The Bill allows financial assistance to be paid for supporting public access to the countryside.

But Tory former minister the Earl of Caithness said this should be coupled with a right to compensation for damage and additional costs incurred.

Lord Caithness warned that if the Government wasn’t careful, it would start to “alienate” the farming community.

“We have all seen the dreadful amount of detritus left on recent visits to the countryside and parks – the glass, the laughing gas canisters, the soiled nappies, the plastic bags and every other sort of rubbish.”

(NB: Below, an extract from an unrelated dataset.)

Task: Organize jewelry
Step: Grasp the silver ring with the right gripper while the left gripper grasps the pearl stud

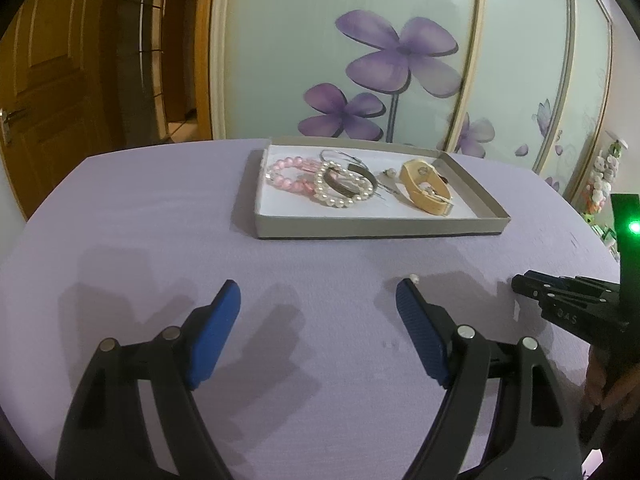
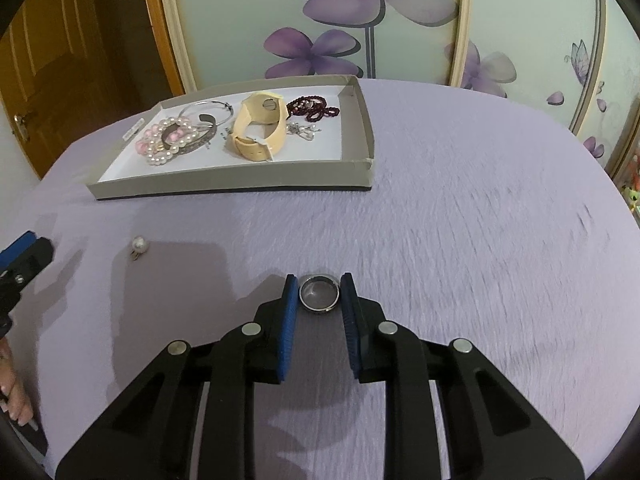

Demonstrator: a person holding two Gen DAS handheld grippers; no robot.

He said such litter was a hazard for animals as well as being an “ugly sight” for humans and its removal cost a lot of money.

The peer also highlighted problems caused by dog-fouling, fly-tipping and fires caused by disposable barbecues as he called for on-the-spot fines.

Read more: 'We beg you to stop': 18 fires in one day despite warnings against BBQs and bonfires

Tory Lord Cormack complained of “squalor” left behind by visitors to Dorset recently and damage caused to an ancient oak by “irresponsible” barbecuing.

He called for compulsory education on the countryside code to make people aware of the need to look after the environment.

For the Government, Baroness Bloomfield of Hinton Waldrist said she shared concerns about the cost of littering and “hideous” fly-tipping to landowners, farmers and local authorities.

But public access to the countryside provided a huge range of benefits and legislation was already in place to cover such offences.

She said it was vital that young people were taught about the environment and important that the countryside code promoted responsible behaviour.

Existing powers could be used by local authorities to combat the problems and the Government was committed to increasing the penalties for fly-tipping.

The key was better enforcement, Lady Bloomfield told the Lords.